22 août 2000

Internet roi de l'emploi américain

Selon une étude de l'Université du Texas, Internet emploie 2,5 millions de salariés à ce jour, dont plus de 650 000 emplois nouveaux créés l'an dernier. Ces emplois ont générés un chiffre d'affaire global pour 1999, tous secteurs confondus, de 524 milliards USD, et 850 milliards USD sont attendus en 2000. Cela représente déjà 209 600 USD de chiffre d'affaire par salarié en 1999, même si Wired révélait récemment une distribution des richesses très inégales et l'apparition de travailleurs e-Xploités. A lire sur Internet Indicators.

L'éducation britannique accusée d'élitisme

Le rapport sur les difficultés de financement de l'enseignement supérieur britannique commandé par le Russel Group (qui regroupe les universités britanniques les plus prestigieuses), s'est attiré les foudres de la National Students Association (NUS) en préconisant la libération des fees (actuellement au taux de 1000 £ / an), qui seraient ainsi valorisés selon la côte de l'université et le domaine enseigné. Leur rapport, disponible sur le site de l'Université de Nottigham, survient après les récentes attaques du gouvernement britannique contre l'élitisme universitaire et alors que les membres du groupe Russel privilégient résolument une clientèle postgraduate (diplômés équivalent licence/maîtrise) et internationale, au détriment de la formation universitaire généraliste.

Outre la problématique à court terme d'assurer la pérennité des universités britannique après le désengagement de l'état des années Tatcher, ce rapport présentent des conclusions similaires au rapport Attali sur la nécessité de posséder un système européen élististe fortement attracteur pour contrebalancer la puissance américaine, capable de présenter une offre "classique" et réticulaire globale de haut niveau.

Le cartable électronique débarque

Voila une nouvelle de rentrée qui devrait soulager le dos des enfants d'âge scolaire tout en les dégoutant définitivement de la G'Boy: Havas, Bordas et Nathan ont conjointement mis au point un cartable électronique, qui sera testé cette année dans cinq classes de troisième et regroupe sur une tablette au format A4 d'environ 1 kg l'ensemble des manuels nécessaires pour l'année, y incorporant au passage des extraits audiovisuels et un contenu personnalisable par l'enseignant. A découvrir sur Besok.

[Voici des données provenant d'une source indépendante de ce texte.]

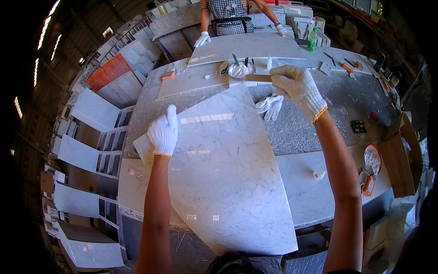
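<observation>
A polished white marble slab (223, 169) with grey veins lies at an angle before me, its near corner reaching past the table's front edge. My left hand (163, 131), in a white knit glove, is closed at the slab's far left edge; its fingertips are partly hidden. Raised above the table, my gloved right hand (299, 89) grips a flat-bladed putty knife (258, 78), its blade pointing left toward a bowl of white paste (241, 70). Tool handles stick up from that bowl. Loose white gloves (270, 107) rest beside the slab's far corner.
Across the table, a person in a checked apron (230, 17) touches another marble slab (246, 47) with gloved hands. A green bottle (312, 39) stands at the far right. Orange-sided blocks (168, 75) lie about. A cardboard box (401, 155) and second paste container (372, 160) are at right.
</observation>
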The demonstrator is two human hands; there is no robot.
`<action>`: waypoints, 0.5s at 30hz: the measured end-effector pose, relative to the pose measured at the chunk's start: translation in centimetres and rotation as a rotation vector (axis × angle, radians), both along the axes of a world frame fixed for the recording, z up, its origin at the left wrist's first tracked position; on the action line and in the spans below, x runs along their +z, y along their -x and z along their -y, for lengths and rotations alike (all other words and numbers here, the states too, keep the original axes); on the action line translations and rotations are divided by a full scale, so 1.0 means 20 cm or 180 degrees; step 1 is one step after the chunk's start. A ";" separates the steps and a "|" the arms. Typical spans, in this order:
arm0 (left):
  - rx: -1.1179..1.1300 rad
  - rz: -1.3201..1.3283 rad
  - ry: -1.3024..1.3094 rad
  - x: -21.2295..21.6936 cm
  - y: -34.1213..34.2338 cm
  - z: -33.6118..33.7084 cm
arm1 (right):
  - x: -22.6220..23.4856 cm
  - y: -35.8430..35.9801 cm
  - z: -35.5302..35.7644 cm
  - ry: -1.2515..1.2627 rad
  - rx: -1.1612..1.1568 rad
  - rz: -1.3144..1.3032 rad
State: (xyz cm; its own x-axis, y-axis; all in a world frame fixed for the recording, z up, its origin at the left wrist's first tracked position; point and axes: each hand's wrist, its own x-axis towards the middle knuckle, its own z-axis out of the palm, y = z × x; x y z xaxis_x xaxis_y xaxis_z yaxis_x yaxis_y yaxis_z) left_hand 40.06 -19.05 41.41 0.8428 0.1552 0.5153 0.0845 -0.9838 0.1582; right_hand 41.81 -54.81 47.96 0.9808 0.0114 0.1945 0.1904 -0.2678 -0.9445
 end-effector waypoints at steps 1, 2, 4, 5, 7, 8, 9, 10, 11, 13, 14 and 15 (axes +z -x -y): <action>0.0019 -0.0008 0.0057 0.00 0.00 0.00 | 0.00 0.00 0.00 -0.0003 0.0016 0.0031; 0.0037 -0.0017 0.0115 0.00 0.00 0.00 | 0.00 0.00 0.01 -0.0005 0.0032 0.0061; 0.0012 0.0029 0.0126 -0.01 0.00 0.01 | 0.00 0.00 0.02 0.0101 0.0010 0.0068; -0.0002 0.0052 0.0132 -0.01 -0.01 0.01 | 0.00 0.00 0.03 0.0155 -0.0002 0.0070; -0.0148 -0.0128 -0.0516 -0.03 -0.01 -0.05 | 0.01 0.00 0.02 0.0190 -0.0003 0.0105; -0.0220 -0.0220 -0.0840 -0.03 0.00 -0.08 | 0.02 0.00 0.01 0.0208 -0.0004 0.0123; -0.0222 -0.0222 -0.0869 -0.05 -0.01 -0.09 | 0.01 0.00 0.01 0.0195 0.0012 0.0168; -0.0223 -0.0224 -0.0898 -0.06 -0.02 -0.09 | 0.00 -0.01 0.02 0.0181 0.0029 0.0213; -0.0223 -0.0225 -0.0928 -0.06 -0.02 -0.09 | -0.01 -0.01 0.02 0.0165 0.0047 0.0259; -0.0266 -0.0146 -0.1030 -0.05 -0.01 -0.08 | -0.02 -0.01 0.03 0.0256 0.0028 0.0354; -0.0287 -0.0107 -0.1081 -0.04 0.00 -0.07 | -0.02 -0.01 0.03 0.0300 0.0018 0.0401; -0.0230 -0.0225 -0.0988 -0.03 0.00 -0.06 | -0.02 -0.01 0.03 0.0313 -0.0057 0.0434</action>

A noter que cette offre risque d'avoir des impacts sur la réduction du racket de rentrée et la course à l'accessoire "mode", rendant caduque l'achat de la calculatrice, du cartable et des classeur "top moumoute".

Un robot qui vit loin de son maître

Chew-Chew est un robot développé par l'Université de Floride du Sud, capable d'assurer son alimentation à l'aide de morceaux de sucre. Une armée de bactéries Escherichia Coli assure l'assimilation de cette nourriture en la transformant en énergie électrique, ensuite stockée dans une batterie. Cette famille de robots devrait être bientôt capable de survivre dans un environnement non dédié et de satisfaire ses besoins en énergie en dévorant plantes et animaux sur son chemin. L'histoire ne dit pas encore qui concevra le menu de ces charmants animaux virtuels ni dans quel dessein. A lire dans le New Scientist, brève rapportée par @RT Flash.

Licences UMTS: le sénateur Trégouet tire la sonnette d'alarme

Dans sa lettre du 29 juillet, le sénateur Trégouet dénonce les conditions de mise en concurrence des opérateurs UMTS et de Boucle Locale Radio (BLR), en insistant sur le risque fort de voir le territoire morcelé entre les régions qui auront ces innovations et celles où leur implantation n'est pas rentable.

Alors que les maçons creusois commémorent en cette fin d'été l'exode de leurs collègues du second empire partis bâtir les immeubles haussmanniens à Paris et Lyon et créant le premier exode rural massif du Centre-France, c'est à une accélération de cet exode rural que nous nous préparons en obligeant les opérateurs, via les fréquences choisies, à installer des relais tous les 5 kms. L'Autorité de Régulation des Télécoms, lors de l'attribution des licences BLR selon ce schéma régional, a ainsi essuyé le refus des sociétés Completel et Siris d'eploités les régions qu'on leur avait attribuées, par faute de rentabilité économique. Une attribution nationale aurait facilité l'équilibrage entre zones plus ou moins rentables tout en permettant l'homogénéité du service rendu et un arbitrage collaboratif entre fréquences hautes et basses pour rendre économiquement possible la couverture des zones les plus rurales (par les fréquences les plus basses).